- [Exercise goal] Every line below needs to be printed again exactly, without any of its pictures.

- [Data section]
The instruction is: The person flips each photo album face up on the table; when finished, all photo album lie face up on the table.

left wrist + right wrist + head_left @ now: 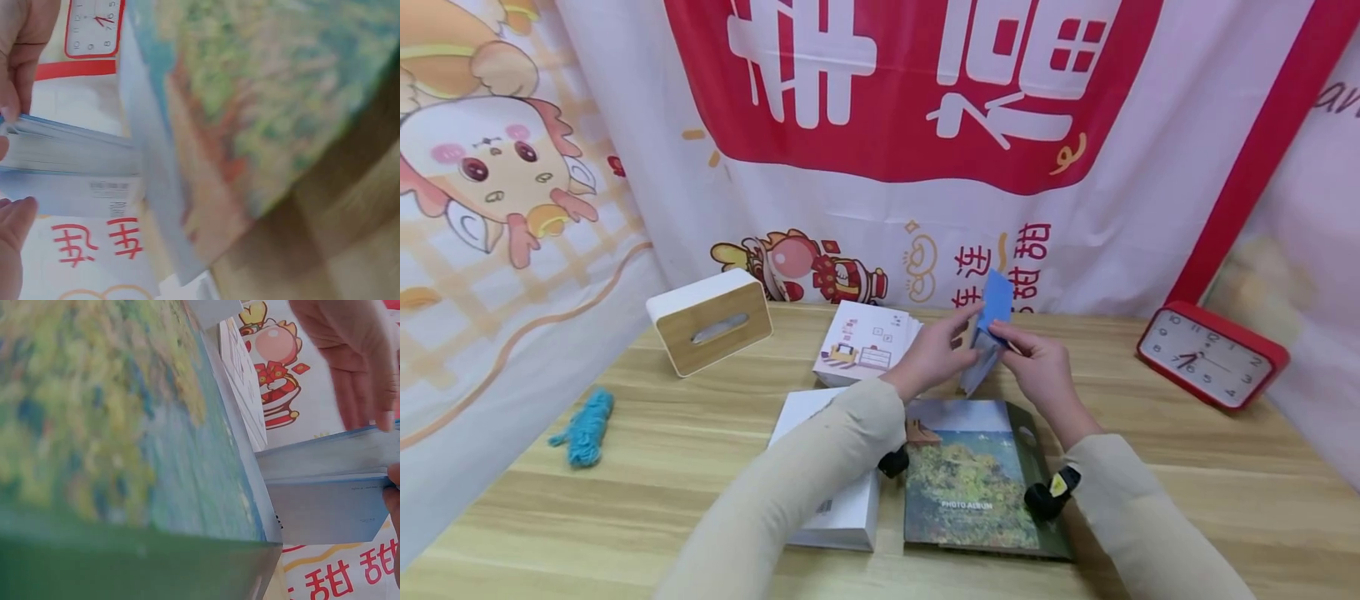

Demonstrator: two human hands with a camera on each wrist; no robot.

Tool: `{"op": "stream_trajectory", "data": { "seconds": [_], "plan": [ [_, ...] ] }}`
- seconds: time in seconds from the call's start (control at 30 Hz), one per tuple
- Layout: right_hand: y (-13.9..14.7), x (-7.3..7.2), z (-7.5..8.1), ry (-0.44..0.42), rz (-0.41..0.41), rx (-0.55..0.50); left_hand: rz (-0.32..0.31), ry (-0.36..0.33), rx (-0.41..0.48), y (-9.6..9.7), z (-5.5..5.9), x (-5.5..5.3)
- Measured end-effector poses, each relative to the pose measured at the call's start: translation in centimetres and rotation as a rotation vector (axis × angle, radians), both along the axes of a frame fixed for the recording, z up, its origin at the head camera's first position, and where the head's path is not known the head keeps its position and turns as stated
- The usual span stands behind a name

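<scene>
A small blue-covered book (996,298) stands upright and partly spread near the back of the table. My left hand (934,354) grips it from the left, its fingertips (26,209) against the cover with the barcode and its thumb by the page edges. On the other side, my right hand (1043,365) pinches the right-hand cover (331,509) between thumb and fingers. Just in front of the book and below my hands lies a photo album (966,475) with a painted landscape cover and a dark green edge.
Left of the album, a thick white book (850,521) is partly hidden under my left sleeve. Behind it is a white printed stack (861,342). A tissue box (715,329) and blue yarn (589,427) lie left; a red clock (1210,354) stands right. Printed curtains (887,167) border the table.
</scene>
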State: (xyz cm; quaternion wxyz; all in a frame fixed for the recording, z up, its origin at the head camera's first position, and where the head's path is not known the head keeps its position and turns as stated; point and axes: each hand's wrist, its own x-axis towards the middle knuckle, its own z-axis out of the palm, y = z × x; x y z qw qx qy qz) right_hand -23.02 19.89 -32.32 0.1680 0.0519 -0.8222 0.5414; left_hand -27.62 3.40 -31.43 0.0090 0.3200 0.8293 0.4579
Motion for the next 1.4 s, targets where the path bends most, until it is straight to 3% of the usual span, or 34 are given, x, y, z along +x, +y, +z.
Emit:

- [Your solution]
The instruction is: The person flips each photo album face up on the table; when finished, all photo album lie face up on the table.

left wrist + right wrist + head_left @ now: 

Demonstrator: two human hands with a camera on each wrist; no robot.

Tool: `{"op": "stream_trajectory", "data": { "seconds": [_], "plan": [ [_, ...] ] }}`
- seconds: time in seconds from the call's start (control at 30 Hz), one per tuple
- Layout: right_hand: y (-13.9..14.7), x (-7.3..7.2), z (-7.5..8.1), ry (-0.44..0.42), rz (-0.41..0.41), rx (-0.55..0.50); left_hand: rz (-0.32..0.31), ry (-0.36..0.33), rx (-0.41..0.48), y (-9.6..9.7), z (-5.5..5.9), x (-5.5..5.3)
- Measured end-effector poses, each relative to the pose measured at the call's start: translation in centimetres and rotation as a rotation vector (axis × angle, radians), both along the axes of a frame fixed for the recording, z up, its origin at the head camera's first position, and where the head's path is not known the head keeps its position and turns as stated
- The usual span stands behind a name

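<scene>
A small blue-covered book (996,298) stands upright and partly spread near the back of the table. My left hand (934,354) grips it from the left, its fingertips (26,209) against the cover with the barcode and its thumb by the page edges. On the other side, my right hand (1043,365) pinches the right-hand cover (331,509) between thumb and fingers. Just in front of the book and below my hands lies a photo album (966,475) with a painted landscape cover and a dark green edge.
Left of the album, a thick white book (850,521) is partly hidden under my left sleeve. Behind it is a white printed stack (861,342). A tissue box (715,329) and blue yarn (589,427) lie left; a red clock (1210,354) stands right. Printed curtains (887,167) border the table.
</scene>
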State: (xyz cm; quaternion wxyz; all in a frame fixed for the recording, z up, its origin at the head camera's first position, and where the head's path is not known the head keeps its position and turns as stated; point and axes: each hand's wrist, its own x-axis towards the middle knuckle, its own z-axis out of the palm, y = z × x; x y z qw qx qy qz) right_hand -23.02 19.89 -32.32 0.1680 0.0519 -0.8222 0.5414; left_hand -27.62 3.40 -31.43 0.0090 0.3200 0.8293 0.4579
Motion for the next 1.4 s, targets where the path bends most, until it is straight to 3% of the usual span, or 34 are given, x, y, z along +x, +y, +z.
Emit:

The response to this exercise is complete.